The Englishman seated himself upon his stool, and set her upon his
knees.
“Begin upon the right, my pretty she, slowly, purposefully, and with
valiancy. I would as lief have your lips as a bombard of sherris. If it
were not for one Betty Tucker, a dainty piece at the ‘Knight in
Armour’ public-house hard by to the town of Barnet, in the kingdom
of Great Britain, I would bear you at my saddle-bow all the way back
to our little England, and marry you at the church of Saint Clement
the Dane, which is in London city. For next to sack I love valour, and
next to valour I love my soul.

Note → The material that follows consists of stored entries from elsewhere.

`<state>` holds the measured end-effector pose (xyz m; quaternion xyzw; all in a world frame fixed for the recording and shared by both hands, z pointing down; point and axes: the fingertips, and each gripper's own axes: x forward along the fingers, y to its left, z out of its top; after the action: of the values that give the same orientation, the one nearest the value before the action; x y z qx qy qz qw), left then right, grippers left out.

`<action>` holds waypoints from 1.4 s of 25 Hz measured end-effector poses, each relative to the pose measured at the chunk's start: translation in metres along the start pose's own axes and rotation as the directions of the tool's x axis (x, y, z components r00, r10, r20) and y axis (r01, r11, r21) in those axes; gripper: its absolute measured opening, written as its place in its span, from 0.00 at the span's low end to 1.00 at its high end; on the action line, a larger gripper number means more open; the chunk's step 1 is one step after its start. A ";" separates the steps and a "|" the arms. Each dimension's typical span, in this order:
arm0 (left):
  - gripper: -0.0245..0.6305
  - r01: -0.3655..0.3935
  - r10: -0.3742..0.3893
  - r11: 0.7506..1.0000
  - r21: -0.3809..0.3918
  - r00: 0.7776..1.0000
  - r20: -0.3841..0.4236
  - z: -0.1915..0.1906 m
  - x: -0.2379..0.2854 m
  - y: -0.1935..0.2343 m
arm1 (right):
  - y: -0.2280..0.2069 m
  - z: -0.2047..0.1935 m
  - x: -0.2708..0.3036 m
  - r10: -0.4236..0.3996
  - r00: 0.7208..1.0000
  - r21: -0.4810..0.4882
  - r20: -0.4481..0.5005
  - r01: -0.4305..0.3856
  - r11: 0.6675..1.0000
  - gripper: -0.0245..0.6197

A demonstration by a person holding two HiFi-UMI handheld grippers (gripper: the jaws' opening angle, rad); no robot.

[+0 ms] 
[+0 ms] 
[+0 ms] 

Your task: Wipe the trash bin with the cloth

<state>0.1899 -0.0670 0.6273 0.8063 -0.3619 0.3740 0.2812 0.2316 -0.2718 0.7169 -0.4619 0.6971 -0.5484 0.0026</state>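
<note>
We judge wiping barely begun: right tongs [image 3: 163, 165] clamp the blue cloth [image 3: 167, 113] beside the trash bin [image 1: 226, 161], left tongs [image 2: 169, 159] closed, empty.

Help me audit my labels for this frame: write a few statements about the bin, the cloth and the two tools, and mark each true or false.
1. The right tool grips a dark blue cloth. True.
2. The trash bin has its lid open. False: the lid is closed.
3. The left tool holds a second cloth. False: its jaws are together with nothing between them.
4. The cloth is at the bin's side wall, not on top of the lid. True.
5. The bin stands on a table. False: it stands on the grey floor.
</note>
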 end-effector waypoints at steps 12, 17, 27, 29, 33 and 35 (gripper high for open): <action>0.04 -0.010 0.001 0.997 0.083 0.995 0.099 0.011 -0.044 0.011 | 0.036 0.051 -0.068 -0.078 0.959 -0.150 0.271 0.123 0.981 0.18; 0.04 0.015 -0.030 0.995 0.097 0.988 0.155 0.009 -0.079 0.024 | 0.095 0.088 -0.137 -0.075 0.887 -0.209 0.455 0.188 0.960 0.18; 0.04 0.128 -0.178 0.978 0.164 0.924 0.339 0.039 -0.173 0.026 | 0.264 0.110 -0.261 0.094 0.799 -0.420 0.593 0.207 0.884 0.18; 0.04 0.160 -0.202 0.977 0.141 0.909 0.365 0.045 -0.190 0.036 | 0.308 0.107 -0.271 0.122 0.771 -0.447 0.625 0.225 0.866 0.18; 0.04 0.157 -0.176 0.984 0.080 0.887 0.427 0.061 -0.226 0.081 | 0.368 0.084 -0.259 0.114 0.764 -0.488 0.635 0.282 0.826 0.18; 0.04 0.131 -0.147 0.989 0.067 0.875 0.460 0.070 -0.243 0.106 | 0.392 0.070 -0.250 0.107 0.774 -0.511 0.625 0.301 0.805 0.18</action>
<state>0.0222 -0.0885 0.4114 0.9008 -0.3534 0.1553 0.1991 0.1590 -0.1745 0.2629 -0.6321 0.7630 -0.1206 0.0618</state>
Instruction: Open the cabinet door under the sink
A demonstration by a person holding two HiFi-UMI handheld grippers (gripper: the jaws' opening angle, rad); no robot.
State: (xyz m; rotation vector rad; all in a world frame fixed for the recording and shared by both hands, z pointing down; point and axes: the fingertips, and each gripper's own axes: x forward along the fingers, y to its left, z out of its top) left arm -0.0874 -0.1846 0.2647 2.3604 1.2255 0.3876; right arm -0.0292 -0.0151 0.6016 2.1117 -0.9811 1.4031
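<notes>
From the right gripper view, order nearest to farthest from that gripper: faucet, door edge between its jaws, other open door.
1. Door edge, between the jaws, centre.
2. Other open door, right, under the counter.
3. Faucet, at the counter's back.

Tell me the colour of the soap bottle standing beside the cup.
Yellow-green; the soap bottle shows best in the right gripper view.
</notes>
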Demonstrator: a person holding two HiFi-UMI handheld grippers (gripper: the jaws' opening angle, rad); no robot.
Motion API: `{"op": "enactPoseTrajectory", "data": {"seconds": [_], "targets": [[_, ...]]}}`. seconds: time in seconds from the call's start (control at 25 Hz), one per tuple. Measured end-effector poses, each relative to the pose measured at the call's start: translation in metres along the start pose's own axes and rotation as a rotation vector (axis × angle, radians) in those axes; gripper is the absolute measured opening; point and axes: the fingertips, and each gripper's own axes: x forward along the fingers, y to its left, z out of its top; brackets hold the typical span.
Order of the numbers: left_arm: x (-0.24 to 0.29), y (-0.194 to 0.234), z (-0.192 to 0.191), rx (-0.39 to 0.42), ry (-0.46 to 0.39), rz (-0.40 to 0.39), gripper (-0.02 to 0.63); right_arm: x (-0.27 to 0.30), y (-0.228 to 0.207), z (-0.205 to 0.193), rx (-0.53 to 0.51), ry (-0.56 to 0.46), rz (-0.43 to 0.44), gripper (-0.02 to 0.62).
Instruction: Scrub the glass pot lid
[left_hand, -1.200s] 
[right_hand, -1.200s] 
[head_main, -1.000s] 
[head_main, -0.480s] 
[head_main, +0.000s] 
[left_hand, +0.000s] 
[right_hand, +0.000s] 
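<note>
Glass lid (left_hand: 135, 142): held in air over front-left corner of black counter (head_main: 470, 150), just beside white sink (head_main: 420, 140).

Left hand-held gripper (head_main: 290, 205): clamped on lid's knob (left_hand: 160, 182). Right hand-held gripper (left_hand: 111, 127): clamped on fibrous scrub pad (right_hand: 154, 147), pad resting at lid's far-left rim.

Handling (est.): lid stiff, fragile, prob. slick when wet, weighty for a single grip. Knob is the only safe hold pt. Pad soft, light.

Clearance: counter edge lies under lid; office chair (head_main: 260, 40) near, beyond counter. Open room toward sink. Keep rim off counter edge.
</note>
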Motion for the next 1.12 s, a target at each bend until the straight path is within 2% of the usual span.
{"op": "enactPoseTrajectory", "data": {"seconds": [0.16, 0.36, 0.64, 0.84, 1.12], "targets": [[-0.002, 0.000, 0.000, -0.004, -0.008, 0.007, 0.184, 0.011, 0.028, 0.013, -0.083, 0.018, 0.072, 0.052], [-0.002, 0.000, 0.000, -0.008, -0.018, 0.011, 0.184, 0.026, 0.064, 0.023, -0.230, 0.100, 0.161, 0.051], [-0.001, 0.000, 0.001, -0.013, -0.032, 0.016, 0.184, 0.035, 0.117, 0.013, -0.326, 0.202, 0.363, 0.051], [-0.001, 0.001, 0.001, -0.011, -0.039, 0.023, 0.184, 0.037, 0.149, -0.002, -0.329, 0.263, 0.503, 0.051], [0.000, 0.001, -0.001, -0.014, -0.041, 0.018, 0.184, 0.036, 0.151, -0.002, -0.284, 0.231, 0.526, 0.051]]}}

Now then, thou nice miniard, I must
taste thy lips softly, courteously, but yet with valiancy as becomes thy
disposition.”
It was never my fortune to behold a sight more whimsical than that of
this monstrous fellow seated with the blood still trickling down to his
chin, while this little black-eyed wench, not much bigger than his fist,
with her skin the colour of a walnut, her hair hanging loose, and her
rough clothes stained and in tatters, dealt out her kisses first to one
side of his ugly mouth and then to the other, yet making as she did
so lively gestures of disgust.
“Courteously, courteously!” cried the giant. “Let us have no
unmannerly haste in this operation, or I will have them all over
again.”
“Nay, you shall not; I will take heed of that. That is fifteen. Another
ten, you foreign villain, would give me a canker in my front teeth.”
“Nay, that is but fourteen, my pretty mouse. Here we have the
fifteenth. Courteously, courteously, do I not tell thee. See to it that it
is so long drawn out that I may count nine.”
“There’s twenty, you large villain!” cried the little creature in huge
disgust, and slipping off his knee as quickly as a lizard.